Please tally the lines below that contain the string "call" and reply with that figure only.

### DATA
####

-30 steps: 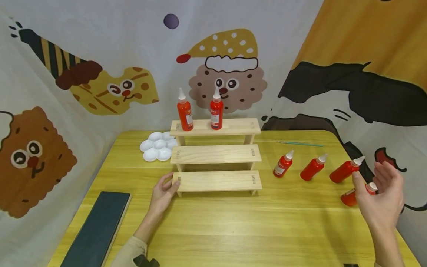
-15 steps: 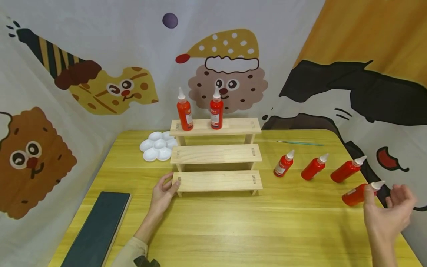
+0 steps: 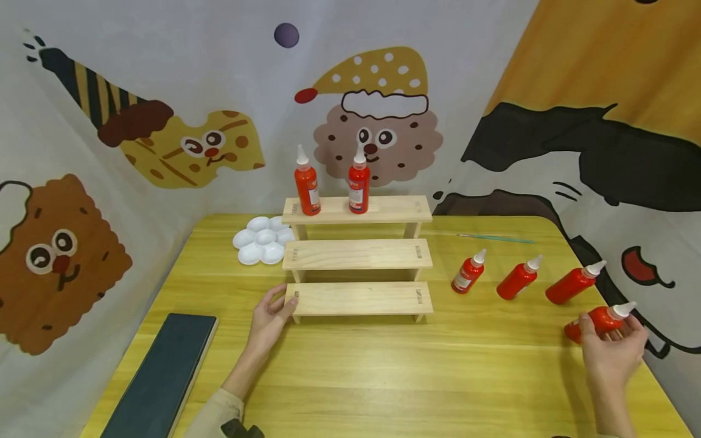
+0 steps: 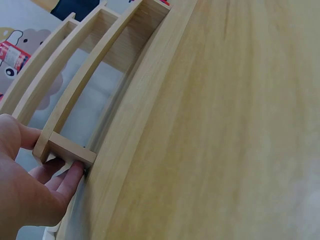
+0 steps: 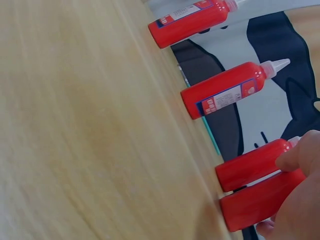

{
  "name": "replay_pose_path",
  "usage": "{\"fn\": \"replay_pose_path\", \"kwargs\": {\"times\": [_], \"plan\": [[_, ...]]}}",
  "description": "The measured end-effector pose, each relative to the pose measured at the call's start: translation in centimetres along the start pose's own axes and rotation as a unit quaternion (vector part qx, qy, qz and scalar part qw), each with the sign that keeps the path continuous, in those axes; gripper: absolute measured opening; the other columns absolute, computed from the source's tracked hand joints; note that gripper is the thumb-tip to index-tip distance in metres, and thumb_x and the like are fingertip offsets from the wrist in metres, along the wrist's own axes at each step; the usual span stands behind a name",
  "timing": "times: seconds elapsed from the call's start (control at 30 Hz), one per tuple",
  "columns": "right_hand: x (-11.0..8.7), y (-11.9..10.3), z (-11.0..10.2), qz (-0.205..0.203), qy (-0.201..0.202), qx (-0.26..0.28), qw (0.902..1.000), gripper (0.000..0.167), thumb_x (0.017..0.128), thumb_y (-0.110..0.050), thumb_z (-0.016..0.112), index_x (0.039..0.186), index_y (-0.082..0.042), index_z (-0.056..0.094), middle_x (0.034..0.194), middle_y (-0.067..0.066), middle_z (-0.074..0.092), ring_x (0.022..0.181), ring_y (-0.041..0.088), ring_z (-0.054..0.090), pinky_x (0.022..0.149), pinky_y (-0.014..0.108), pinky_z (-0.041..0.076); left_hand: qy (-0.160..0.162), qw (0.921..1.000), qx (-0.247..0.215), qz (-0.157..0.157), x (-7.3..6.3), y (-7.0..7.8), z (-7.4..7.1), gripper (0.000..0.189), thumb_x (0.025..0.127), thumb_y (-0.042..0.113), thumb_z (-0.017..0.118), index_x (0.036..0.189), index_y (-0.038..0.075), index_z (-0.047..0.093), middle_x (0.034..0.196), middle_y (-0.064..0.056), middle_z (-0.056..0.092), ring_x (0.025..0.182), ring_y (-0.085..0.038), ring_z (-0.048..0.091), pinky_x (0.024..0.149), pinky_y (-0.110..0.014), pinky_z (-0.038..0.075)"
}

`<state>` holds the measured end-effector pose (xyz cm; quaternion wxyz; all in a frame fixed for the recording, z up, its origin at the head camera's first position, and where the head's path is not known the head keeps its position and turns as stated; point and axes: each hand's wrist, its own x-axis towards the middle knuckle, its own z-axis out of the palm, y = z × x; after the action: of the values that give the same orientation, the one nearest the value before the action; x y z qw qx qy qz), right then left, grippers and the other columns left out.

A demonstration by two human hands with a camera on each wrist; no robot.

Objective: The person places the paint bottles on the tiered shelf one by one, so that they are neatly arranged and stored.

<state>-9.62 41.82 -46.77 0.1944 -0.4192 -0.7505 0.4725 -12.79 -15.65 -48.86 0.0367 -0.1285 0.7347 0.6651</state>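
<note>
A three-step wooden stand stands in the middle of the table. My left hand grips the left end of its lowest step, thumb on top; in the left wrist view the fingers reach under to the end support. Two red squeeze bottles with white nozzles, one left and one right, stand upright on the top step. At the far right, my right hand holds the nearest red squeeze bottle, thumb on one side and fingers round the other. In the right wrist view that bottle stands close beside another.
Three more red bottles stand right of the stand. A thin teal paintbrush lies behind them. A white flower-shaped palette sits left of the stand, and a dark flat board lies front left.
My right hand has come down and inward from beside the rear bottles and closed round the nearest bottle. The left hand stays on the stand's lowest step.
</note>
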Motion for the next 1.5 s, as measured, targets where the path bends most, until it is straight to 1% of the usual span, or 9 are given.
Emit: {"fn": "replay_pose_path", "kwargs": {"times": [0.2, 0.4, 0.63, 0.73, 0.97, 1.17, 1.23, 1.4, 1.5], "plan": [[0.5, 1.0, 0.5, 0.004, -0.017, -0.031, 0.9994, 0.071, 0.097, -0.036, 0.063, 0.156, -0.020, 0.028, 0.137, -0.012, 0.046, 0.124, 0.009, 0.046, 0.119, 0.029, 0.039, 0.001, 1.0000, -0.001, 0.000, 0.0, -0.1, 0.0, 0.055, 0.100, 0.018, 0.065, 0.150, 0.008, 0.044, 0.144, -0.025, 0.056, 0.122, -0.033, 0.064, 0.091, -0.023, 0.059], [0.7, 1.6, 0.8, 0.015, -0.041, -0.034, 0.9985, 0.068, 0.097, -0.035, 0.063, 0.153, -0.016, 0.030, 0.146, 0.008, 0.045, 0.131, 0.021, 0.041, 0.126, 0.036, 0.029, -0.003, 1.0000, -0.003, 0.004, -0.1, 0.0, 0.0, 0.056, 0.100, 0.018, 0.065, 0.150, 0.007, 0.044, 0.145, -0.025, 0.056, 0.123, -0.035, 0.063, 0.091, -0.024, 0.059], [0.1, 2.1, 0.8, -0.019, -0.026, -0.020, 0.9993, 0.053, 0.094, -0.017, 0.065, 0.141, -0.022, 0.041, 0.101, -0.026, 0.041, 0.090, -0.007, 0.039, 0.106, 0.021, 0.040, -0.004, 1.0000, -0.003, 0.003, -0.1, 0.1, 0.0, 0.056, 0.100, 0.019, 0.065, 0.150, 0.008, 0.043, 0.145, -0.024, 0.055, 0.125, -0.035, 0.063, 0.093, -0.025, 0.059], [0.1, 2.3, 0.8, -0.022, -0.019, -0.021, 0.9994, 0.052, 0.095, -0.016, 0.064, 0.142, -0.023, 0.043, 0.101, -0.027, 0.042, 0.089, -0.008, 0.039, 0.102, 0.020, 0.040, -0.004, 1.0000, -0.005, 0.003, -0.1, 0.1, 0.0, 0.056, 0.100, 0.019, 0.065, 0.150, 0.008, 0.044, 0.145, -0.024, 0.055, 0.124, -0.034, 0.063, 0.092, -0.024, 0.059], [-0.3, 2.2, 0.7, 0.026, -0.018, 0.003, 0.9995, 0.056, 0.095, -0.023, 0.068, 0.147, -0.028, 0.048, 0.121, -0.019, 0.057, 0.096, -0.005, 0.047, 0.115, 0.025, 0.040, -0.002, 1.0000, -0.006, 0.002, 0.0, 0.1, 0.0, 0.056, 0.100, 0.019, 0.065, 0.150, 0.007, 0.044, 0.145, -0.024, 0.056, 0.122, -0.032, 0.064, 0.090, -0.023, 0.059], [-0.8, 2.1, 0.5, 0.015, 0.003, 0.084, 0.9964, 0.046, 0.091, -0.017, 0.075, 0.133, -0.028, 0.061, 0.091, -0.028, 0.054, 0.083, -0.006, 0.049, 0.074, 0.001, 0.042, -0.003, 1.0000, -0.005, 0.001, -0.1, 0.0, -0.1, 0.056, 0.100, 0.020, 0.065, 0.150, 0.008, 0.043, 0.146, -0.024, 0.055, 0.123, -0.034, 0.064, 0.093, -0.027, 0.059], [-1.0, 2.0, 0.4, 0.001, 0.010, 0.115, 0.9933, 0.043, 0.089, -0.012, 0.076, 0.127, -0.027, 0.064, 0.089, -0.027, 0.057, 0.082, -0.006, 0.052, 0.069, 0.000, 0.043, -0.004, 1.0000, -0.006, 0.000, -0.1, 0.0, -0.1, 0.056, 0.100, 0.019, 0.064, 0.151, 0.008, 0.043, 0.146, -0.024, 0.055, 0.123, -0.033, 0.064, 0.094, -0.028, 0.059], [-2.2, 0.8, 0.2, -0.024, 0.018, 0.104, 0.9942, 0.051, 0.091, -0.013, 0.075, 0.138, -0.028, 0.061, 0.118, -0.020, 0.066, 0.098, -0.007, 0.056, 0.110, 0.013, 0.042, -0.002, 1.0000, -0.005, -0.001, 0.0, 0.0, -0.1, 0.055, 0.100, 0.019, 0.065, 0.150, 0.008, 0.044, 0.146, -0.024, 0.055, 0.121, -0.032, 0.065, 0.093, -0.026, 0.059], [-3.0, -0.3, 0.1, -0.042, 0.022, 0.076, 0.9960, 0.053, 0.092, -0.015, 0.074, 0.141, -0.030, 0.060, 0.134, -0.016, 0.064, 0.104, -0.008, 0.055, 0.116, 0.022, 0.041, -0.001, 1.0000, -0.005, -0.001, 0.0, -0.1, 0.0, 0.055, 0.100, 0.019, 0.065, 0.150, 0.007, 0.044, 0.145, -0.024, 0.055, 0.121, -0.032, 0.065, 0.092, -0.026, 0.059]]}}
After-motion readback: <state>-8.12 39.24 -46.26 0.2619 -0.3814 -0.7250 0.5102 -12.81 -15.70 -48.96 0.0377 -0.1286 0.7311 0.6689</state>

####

### RESULT FOR THIS EXERCISE
2